Where to install electrical grade insulating deck coverings:

l Operating areas in the front and rear of propulsion control cubicles, power and lighting switchboards, test switchboards, interior communications switchboards, fire-control switchboards, and shipboard announcing system amplifiers and control panels

l The area around electronic equipment where personnel who are tuning, operating, or servicing energized equipment may come in contact with a voltage potential

l The area around workbenches in electrical and electronics shops where electrical or electronic equipments are tested and/or repaired

l The area around access plates and portable plates



Metal Deck Preparation for Sheeting

Clean the deck surface with stripper and detergents to remove oil, grease, and old finishes. Prime the deck with two to four mils Formula 150. Dry and cure a minimum of sixteen hours. Cement the sheeting to the deck with latex adhesive MIL-A-21016 or the adhesive recommended by the manufacturer. Roll the deck with 150-pound sectional roller.


Tiled Deck Preparation for Sheeting

Install the sheeting over one layer of resilient-type deck system (vinyl, vinyl asbestos, rubber tiles, or sheet). Clean the deck surface with stripper and detergents to remove oil, grease, and old finishes. Cement the sheeting to the deck with latex adhesive MIL-A-21016 or the adhesive recommended by the manufacturer. Roll the deck with 150-pound sectional roller.


Metal Deck Preparation for Matting

Remove old paint, rust, grease, and other contaminants. Coat the deck with two to four

mils of epoxy primer Formula 150 (NSTM Chapter 631 has application instructions). If deck is not coated right after cleaning, wipe it down with degreasing solvent. Place or cement matting over deck. If the matting is not cemented, stencil the outline of the matting on the deck and stencil "ELECTRIC GRADE MAT REQUIRED WITHIN MARKED LINES" inside outline using " or larger letters. Use yellow paint or tape for the outline. If the matting is not cemented and it is installed throughout the space, the outline is not required. Instead, stencil the caution notice on deck so that if any section of the mat is removed, the words will be visible. Round all exposed corners of the matting.


Tiled Deck Preparation for Matting

Remove wax and dirt from the tiles. Abrade the tile surface if using water-base or latex-base adhesive. Use coarse steel wool or fine sandpaper. Place or cement matting over the deck. If the mat is not cemented, stencil the outline of the matting on the deck and stencil "ELECTRIC GRADE MAT REQUIRED WITHIN MARKED LINES" inside the outline using " or larger letters. Use paint or a preprinted self-adhesive plastic film (3M Y-7902) bulls eye. If the matting is not cemented and it is installed throughout the space, outline is not required. Instead, stencil the caution notice on deck so if any section of mat is removed, words will be visible. Round all exposed corners of matting.


Matting Seams

Install electrical insulating deck covering so that there are no seams within three feet of an electrical hazard. If this is not possible, take one of the following actions for the matting indicated:

Thermostatic Matting (LONSEAL) - Fuse matting chemically, or heat fuse or weld, using special hot air gun or install a 3-inch or 4-inch wide strip of #51 Scotchtape 20 mil PVC (Poly Vinyl Chloride) tape beneath the seam or install a 1-foot wide strip of electrical grade matting.

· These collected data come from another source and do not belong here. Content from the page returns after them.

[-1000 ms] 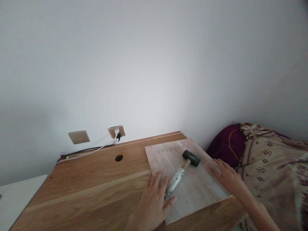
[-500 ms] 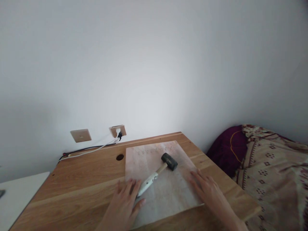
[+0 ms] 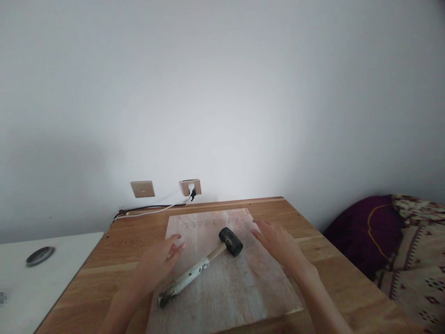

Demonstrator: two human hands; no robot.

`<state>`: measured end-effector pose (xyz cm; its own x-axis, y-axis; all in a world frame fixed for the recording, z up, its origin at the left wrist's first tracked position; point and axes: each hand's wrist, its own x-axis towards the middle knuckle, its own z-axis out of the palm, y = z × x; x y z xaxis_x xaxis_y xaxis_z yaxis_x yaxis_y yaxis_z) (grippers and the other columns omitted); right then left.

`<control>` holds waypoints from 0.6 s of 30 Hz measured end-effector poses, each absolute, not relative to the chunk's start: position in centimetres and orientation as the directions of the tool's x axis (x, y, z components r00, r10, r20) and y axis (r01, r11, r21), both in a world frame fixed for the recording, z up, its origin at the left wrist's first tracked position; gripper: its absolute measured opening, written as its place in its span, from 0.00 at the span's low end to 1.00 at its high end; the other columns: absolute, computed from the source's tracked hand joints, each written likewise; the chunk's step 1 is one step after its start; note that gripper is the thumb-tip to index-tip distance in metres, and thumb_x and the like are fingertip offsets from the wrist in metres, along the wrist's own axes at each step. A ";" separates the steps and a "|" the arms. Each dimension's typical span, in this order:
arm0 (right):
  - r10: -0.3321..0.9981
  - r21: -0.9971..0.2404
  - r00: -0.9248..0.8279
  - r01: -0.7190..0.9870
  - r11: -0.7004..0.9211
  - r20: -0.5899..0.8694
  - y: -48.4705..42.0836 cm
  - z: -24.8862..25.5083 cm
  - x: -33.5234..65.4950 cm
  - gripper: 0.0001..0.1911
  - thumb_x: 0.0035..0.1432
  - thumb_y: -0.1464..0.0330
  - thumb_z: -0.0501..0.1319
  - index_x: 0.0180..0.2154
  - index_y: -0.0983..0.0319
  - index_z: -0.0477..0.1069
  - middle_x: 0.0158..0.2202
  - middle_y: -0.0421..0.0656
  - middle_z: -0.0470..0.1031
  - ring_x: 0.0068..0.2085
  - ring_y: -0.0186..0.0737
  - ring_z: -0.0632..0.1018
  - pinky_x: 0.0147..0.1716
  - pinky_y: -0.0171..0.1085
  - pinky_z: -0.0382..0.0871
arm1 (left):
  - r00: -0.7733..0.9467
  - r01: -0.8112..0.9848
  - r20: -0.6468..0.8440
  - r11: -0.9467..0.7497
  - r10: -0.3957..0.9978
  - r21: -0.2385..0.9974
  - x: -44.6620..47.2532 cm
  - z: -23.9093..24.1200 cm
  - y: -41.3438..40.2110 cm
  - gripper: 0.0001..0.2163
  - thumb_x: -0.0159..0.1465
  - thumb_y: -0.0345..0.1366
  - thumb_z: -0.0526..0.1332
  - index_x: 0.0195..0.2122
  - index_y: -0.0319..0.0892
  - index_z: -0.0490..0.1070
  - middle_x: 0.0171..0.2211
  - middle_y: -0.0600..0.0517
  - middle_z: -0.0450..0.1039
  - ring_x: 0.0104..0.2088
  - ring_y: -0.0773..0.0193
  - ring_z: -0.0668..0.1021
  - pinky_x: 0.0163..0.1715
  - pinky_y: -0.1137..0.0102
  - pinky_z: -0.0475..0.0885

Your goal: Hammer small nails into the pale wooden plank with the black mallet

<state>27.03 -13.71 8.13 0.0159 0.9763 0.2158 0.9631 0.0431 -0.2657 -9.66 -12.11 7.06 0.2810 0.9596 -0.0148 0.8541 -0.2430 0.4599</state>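
Note:
A rubber mallet (image 3: 231, 241) with a black head and a worn, white-painted handle lies slantwise across a pale, whitewashed wooden board (image 3: 239, 287). The board rests flat on a wooden table. Along its far edge runs a row of several small objects (image 3: 200, 223), too small to make out. My left hand (image 3: 158, 262) is at the board's left edge, fingers apart and slightly bent, holding nothing. At the far right edge of the board, my right hand (image 3: 278, 239) has its fingers stretched out and grips nothing. Neither hand touches the mallet.
The wooden table (image 3: 121, 257) stands against a white wall. Black and white cables (image 3: 153, 211) run along its back to a wall socket (image 3: 195, 187). A white surface (image 3: 69, 253) with a dark oval object (image 3: 40, 255) adjoins on the left. Patterned cloth (image 3: 417, 278) and a purple cushion (image 3: 361, 229) are at right.
The board has shifted left with the mallet on it and now covers the round hole in the table. Both hands have moved towards the board's far end. The view has turned left.

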 end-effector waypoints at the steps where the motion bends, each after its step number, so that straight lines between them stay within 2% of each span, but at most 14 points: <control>1: 0.975 -0.291 0.017 0.955 0.050 0.223 -11.8 8.7 26.8 0.18 0.69 0.61 0.54 0.54 0.60 0.74 0.50 0.52 0.80 0.51 0.51 0.79 0.48 0.43 0.70 | 0.296 0.835 0.014 -0.265 0.955 0.482 -9.2 7.7 -10.3 0.22 0.71 0.49 0.48 0.55 0.43 0.72 0.48 0.44 0.80 0.48 0.53 0.81 0.49 0.63 0.72; 3: 0.974 -0.336 0.019 0.940 0.059 0.225 -8.3 9.3 26.0 0.18 0.69 0.63 0.53 0.54 0.62 0.74 0.48 0.51 0.81 0.49 0.46 0.80 0.48 0.39 0.69 | 0.313 0.815 0.086 -0.314 0.946 0.487 -8.3 8.5 -6.7 0.19 0.70 0.47 0.50 0.48 0.42 0.74 0.42 0.44 0.81 0.43 0.54 0.81 0.45 0.65 0.72; 5: 0.974 -0.368 0.030 0.928 0.056 0.224 -5.5 9.3 25.1 0.18 0.70 0.63 0.53 0.53 0.62 0.74 0.46 0.49 0.82 0.47 0.43 0.81 0.46 0.36 0.69 | 0.352 0.792 0.136 -0.371 0.926 0.484 -7.8 8.7 -3.8 0.16 0.69 0.44 0.52 0.45 0.40 0.75 0.42 0.44 0.80 0.42 0.55 0.80 0.44 0.65 0.71; 8: 0.971 -0.391 0.081 0.920 0.013 0.223 -3.1 8.7 24.1 0.18 0.70 0.63 0.52 0.54 0.62 0.73 0.45 0.50 0.81 0.45 0.43 0.81 0.46 0.37 0.68 | 0.385 0.774 0.157 -0.411 0.910 0.482 -7.4 8.1 -1.4 0.13 0.67 0.40 0.54 0.40 0.39 0.75 0.40 0.43 0.79 0.42 0.56 0.79 0.43 0.66 0.70; 13: 0.974 -0.395 0.116 0.918 -0.032 0.192 -2.4 7.4 23.6 0.19 0.68 0.65 0.53 0.55 0.63 0.72 0.44 0.52 0.81 0.47 0.47 0.80 0.47 0.41 0.68 | 0.421 0.768 0.127 -0.428 0.898 0.476 -8.2 6.4 -0.7 0.12 0.65 0.38 0.55 0.41 0.39 0.75 0.42 0.43 0.79 0.42 0.55 0.78 0.44 0.65 0.71; 18: 0.989 -0.361 0.017 0.932 0.038 0.148 -3.1 6.3 23.6 0.17 0.68 0.65 0.57 0.55 0.61 0.72 0.48 0.50 0.80 0.50 0.46 0.78 0.51 0.41 0.68 | 0.420 0.781 0.086 -0.408 0.903 0.473 -9.5 6.3 -1.1 0.13 0.65 0.41 0.55 0.43 0.40 0.75 0.44 0.43 0.78 0.43 0.54 0.78 0.45 0.64 0.72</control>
<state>23.56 -3.05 6.34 0.0170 0.9889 0.1476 0.9317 0.0380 -0.3613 -9.52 -1.11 6.27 0.4204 0.9033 0.0857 0.7806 -0.4082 0.4734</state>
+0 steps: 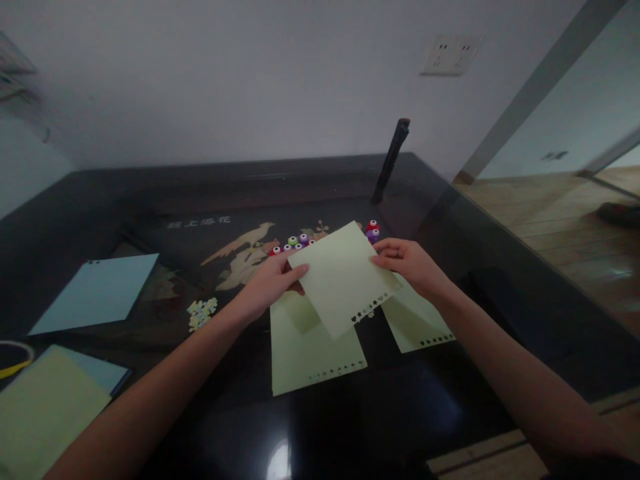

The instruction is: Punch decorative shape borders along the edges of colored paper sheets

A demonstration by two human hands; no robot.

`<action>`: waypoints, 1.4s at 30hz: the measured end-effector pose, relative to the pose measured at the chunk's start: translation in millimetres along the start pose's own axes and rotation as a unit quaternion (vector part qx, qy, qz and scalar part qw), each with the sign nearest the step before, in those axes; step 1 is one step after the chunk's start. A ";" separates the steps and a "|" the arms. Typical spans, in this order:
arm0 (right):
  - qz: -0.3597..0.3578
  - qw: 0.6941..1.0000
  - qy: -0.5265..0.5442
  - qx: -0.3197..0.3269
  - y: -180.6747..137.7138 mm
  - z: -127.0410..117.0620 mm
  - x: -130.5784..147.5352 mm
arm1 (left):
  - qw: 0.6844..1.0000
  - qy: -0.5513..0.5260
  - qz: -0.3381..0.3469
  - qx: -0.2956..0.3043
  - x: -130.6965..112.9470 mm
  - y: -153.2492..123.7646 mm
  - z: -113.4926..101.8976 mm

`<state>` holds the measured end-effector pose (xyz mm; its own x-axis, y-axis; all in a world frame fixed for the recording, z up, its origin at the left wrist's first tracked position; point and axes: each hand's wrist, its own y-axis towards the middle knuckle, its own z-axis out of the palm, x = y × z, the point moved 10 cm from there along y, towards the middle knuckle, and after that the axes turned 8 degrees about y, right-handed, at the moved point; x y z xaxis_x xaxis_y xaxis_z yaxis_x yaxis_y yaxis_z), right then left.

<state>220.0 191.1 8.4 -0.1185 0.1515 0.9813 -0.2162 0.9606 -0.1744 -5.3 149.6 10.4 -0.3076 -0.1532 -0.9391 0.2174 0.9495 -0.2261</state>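
Observation:
A pale green sheet of paper (340,273) is held up between my two hands, tilted, with a row of small punched shapes along its lower right edge. My left hand (270,280) pinches its left corner, thumb on top. On the opposite side my right hand (413,263) grips the right edge between thumb and fingers. Below it lie a second green sheet (295,353) and a third green sheet (415,320), each with punched shapes along its near edge. Behind the held paper, several colourful craft punches (303,240) with eye-like buttons are partly hidden.
Small paper cutouts (201,313) form a pile left of the sheets. A blue sheet (100,293) lies farther left, with yellow-green paper (50,407) and a tape roll (13,357) nearer. A dark upright rod (391,160) stands at the glossy black table's (240,433) back edge.

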 end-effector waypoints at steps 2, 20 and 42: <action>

Rubber Matting (FLEXIFLOR) - Install a 3-inch or 4-inch wide strip of #51 Scotchtape 20 mil PVC tape beneath seam or install a 1-foot wide strip of electrical grade matting.



The dielectric properties of matting can be impaired or destroyed by oil impregnation, piercing by metal chips, cracking, and dirt. Inspect matting for cleanliness regularly. Inspect matting at least annually for cracks, punctures, and perforations; imbedded metal or conductive particles; and a minimum 1/32-inch thickness (if not cemented to deck). If the matting is defective for any of these reasons, remove and replace it immediately. Ensure that only approved non-conductive wax is used on rubber sheeting/matting.


Electromagnetic radiation (EMR) or radio frequency radiation (RFR), between 10 kHz and 300 GHz presents a hazard. EMR can not be seen or easily sensed. It must be measured by the use of special instruments or theoretical calculations. Radiation hazards fall into three categories:

l Hazards of Electromagnetic Radiation to Personnel (HERP)

l Hazards of Electromagnetic Radiation to Ordnance (HERO)

l Hazards of Electromagnetic Radiation to Fuel (HERF)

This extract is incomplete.